Task directions:
The whole listing below needs to be duplicated exactly, pictures aside.

Data extract:
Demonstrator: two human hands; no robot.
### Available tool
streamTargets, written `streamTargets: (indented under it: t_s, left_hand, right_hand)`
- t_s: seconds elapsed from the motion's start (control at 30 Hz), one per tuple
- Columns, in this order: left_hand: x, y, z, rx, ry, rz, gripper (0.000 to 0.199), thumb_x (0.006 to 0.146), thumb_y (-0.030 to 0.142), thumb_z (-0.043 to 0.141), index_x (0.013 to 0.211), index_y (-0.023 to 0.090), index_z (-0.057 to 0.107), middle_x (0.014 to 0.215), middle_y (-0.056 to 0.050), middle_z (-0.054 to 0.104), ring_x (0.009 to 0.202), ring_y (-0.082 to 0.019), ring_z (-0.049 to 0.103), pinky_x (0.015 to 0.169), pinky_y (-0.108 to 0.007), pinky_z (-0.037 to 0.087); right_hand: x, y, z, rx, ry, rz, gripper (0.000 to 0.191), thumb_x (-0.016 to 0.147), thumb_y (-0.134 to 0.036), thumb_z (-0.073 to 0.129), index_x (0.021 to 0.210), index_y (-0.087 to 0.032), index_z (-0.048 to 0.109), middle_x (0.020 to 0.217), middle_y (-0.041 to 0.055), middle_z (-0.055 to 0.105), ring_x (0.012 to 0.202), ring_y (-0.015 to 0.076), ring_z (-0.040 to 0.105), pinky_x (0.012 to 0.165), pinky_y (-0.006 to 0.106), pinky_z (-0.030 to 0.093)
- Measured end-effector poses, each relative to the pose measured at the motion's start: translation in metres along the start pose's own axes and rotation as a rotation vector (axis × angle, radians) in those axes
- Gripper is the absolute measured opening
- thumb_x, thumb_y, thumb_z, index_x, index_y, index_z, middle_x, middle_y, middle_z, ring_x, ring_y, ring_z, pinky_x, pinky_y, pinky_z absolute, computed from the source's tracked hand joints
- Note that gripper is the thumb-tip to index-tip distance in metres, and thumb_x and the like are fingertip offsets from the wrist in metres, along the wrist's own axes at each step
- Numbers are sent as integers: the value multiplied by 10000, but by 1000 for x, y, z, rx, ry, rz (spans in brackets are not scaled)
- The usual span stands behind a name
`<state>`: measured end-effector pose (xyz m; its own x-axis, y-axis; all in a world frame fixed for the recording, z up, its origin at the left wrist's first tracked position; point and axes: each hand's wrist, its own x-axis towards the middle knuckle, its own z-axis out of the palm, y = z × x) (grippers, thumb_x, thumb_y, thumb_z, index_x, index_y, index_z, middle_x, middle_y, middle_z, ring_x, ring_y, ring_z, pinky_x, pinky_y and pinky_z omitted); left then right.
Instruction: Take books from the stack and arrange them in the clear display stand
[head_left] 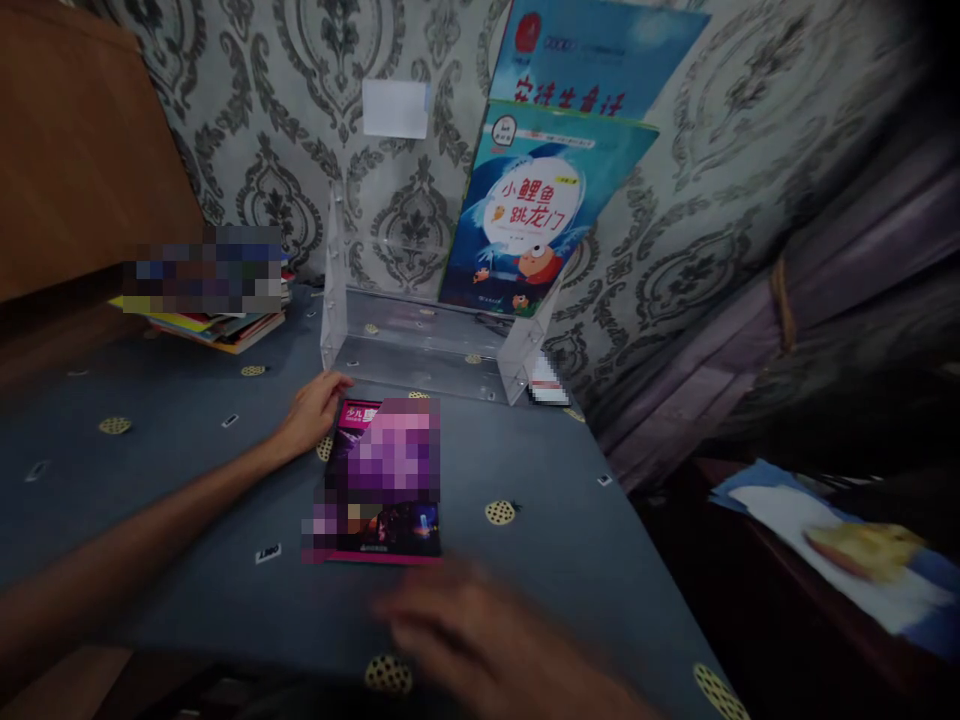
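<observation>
A book with a dark purple and pink cover lies flat on the table, much of its front blurred out by pixel blocks. My left hand rests beside the book's upper left corner, fingers stretched forward and holding nothing I can see. Below the book's lower edge is my right hand, smeared by motion, so its finger pose is unclear. Behind the book stands a clear acrylic rack. A blue children's book with a fish on its cover stands upright at the rack's right side, in front of another blue book.
On the left, a stack of books sits by a brown wooden panel. The table's grey cloth bears pineapple prints. Patterned wallpaper backs the table. To the right hang purplish curtains, above a blue and white item.
</observation>
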<state>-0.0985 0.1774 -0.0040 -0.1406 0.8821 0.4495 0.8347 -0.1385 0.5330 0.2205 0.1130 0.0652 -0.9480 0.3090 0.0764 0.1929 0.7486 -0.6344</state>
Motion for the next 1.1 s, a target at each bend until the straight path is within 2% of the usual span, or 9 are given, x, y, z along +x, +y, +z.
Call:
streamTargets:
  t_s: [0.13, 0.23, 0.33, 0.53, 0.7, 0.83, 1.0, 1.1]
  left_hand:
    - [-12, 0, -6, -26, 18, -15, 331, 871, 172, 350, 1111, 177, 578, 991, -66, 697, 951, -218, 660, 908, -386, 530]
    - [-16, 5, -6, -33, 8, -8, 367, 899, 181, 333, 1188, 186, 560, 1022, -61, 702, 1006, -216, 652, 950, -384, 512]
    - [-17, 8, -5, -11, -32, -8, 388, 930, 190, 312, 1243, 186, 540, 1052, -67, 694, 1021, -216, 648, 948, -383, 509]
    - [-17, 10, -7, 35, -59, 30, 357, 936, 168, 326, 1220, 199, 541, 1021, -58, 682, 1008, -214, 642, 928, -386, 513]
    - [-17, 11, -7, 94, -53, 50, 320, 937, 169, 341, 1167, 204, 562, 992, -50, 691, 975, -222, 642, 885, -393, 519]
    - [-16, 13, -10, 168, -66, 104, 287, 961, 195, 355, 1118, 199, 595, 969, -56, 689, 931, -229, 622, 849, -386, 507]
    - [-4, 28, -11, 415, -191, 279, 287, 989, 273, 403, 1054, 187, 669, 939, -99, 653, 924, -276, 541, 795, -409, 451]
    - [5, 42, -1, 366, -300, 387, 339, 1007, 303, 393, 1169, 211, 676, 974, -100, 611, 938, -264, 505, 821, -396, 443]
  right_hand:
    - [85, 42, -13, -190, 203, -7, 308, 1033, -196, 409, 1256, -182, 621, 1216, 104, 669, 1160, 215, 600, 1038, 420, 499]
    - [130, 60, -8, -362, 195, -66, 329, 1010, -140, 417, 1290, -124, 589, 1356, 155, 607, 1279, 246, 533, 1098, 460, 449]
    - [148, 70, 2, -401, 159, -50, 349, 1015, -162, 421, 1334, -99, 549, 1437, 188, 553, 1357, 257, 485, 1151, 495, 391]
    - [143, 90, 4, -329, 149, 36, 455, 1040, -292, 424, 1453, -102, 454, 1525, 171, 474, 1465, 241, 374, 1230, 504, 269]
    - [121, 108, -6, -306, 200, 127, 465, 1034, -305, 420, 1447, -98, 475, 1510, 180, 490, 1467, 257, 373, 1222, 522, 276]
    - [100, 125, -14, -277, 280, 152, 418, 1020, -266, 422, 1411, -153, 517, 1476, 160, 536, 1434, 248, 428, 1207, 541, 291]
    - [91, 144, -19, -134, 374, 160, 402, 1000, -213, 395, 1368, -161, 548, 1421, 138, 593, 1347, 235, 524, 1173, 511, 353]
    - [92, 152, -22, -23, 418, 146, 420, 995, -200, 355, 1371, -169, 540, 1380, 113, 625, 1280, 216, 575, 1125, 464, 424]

Exercise answer:
Demonstrator: two human hands; no robot.
### Available tool
streamTargets, written `streamTargets: (indented under it: t_s, left_hand, right_hand)`
- t_s: seconds elapsed from the motion's start (control at 30 Hz), one per tuple
- Columns, in this order: left_hand: x, y, z, rx, ry, rz, gripper (0.000 to 0.199), thumb_x (0.006 to 0.146), thumb_y (-0.030 to 0.142), thumb_z (-0.043 to 0.141), index_x (0.013 to 0.211), index_y (-0.023 to 0.090), index_z (-0.057 to 0.107), middle_x (0.014 to 0.215), middle_y (-0.056 to 0.050), middle_z (-0.054 to 0.104), ring_x (0.009 to 0.202), ring_y (-0.082 to 0.019), ring_z (-0.049 to 0.103), pinky_x (0.015 to 0.169), pinky_y (-0.108 to 0.007), pinky_z (-0.037 to 0.087); right_hand: x, y, z, rx, ry, rz, gripper (0.000 to 0.191), thumb_x (-0.016 to 0.147), thumb_y (-0.134 to 0.036), thumb_z (-0.073 to 0.129), index_x (0.021 to 0.210), index_y (-0.087 to 0.032), index_z (-0.048 to 0.109), middle_x (0.020 to 0.217), middle_y (-0.041 to 0.055), middle_z (-0.055 to 0.105), ring_x (0.012 to 0.202), ring_y (-0.015 to 0.076), ring_z (-0.040 to 0.105), pinky_x (0.012 to 0.165), pinky_y (-0.006 to 0.106), pinky_z (-0.030 to 0.093)
- Measured end-effector poses, each relative to the pose measured at the motion's start: translation in metres along the start pose's own axes and rotation as a rotation vector (axis × angle, radians) in those axes
- Gripper is the absolute measured opening
- thumb_x, thumb_y, thumb_z, index_x, index_y, index_z, middle_x, middle_y, middle_z, ring_x, ring_y, ring_z, pinky_x, pinky_y, pinky_z absolute, computed from the source's tracked hand joints
- Note that gripper is the thumb-tip to index-tip distance in metres, and thumb_x and the like are fingertip offsets from the wrist in metres, along the wrist's own axes at each step
- Numbers are sent as integers: the value multiplied by 10000, but by 1000 for x, y, z, rx, ry, rz (spans in brackets are not scaled)
- The usual span stands behind a name
`<state>`: measured end-effector pose (xyz m; its own x-axis, y-axis; all in a world frame fixed for the recording, z up, its origin at the left wrist's first tracked position; point and axes: each hand's wrist, its own x-axis towards the middle knuckle, its own z-axis out of the palm, y = z × x) (grippers, thumb_x, thumb_y, thumb_z, index_x, index_y, index_z, middle_x, middle_y, middle_z, ring_x, ring_y, ring_z, pinky_x, pinky_y and pinky_z omitted); left then right.
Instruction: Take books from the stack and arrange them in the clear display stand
[head_left] 
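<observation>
A book with a dark purple and pink cover lies flat on the table, much of its front blurred out by pixel blocks. My left hand rests beside the book's upper left corner, fingers stretched forward and holding nothing I can see. Below the book's lower edge is my right hand, smeared by motion, so its finger pose is unclear. Behind the book stands a clear acrylic rack. A blue children's book with a fish on its cover stands upright at the rack's right side, in front of another blue book.
On the left, a stack of books sits by a brown wooden panel. The table's grey cloth bears pineapple prints. Patterned wallpaper backs the table. To the right hang purplish curtains, above a blue and white item.
</observation>
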<state>-0.0985 0.1774 -0.0040 -0.1406 0.8821 0.4495 0.8347 -0.1385 0.5330 0.2205 0.1130 0.0652 -0.9480 0.3090 0.0764 0.1929 0.7486 -0.6344</state>
Motion for the next 1.1 s, a target at each bend until the straight path is within 2% of the usual span, or 9 are given, x, y, z along +x, +y, +z.
Call:
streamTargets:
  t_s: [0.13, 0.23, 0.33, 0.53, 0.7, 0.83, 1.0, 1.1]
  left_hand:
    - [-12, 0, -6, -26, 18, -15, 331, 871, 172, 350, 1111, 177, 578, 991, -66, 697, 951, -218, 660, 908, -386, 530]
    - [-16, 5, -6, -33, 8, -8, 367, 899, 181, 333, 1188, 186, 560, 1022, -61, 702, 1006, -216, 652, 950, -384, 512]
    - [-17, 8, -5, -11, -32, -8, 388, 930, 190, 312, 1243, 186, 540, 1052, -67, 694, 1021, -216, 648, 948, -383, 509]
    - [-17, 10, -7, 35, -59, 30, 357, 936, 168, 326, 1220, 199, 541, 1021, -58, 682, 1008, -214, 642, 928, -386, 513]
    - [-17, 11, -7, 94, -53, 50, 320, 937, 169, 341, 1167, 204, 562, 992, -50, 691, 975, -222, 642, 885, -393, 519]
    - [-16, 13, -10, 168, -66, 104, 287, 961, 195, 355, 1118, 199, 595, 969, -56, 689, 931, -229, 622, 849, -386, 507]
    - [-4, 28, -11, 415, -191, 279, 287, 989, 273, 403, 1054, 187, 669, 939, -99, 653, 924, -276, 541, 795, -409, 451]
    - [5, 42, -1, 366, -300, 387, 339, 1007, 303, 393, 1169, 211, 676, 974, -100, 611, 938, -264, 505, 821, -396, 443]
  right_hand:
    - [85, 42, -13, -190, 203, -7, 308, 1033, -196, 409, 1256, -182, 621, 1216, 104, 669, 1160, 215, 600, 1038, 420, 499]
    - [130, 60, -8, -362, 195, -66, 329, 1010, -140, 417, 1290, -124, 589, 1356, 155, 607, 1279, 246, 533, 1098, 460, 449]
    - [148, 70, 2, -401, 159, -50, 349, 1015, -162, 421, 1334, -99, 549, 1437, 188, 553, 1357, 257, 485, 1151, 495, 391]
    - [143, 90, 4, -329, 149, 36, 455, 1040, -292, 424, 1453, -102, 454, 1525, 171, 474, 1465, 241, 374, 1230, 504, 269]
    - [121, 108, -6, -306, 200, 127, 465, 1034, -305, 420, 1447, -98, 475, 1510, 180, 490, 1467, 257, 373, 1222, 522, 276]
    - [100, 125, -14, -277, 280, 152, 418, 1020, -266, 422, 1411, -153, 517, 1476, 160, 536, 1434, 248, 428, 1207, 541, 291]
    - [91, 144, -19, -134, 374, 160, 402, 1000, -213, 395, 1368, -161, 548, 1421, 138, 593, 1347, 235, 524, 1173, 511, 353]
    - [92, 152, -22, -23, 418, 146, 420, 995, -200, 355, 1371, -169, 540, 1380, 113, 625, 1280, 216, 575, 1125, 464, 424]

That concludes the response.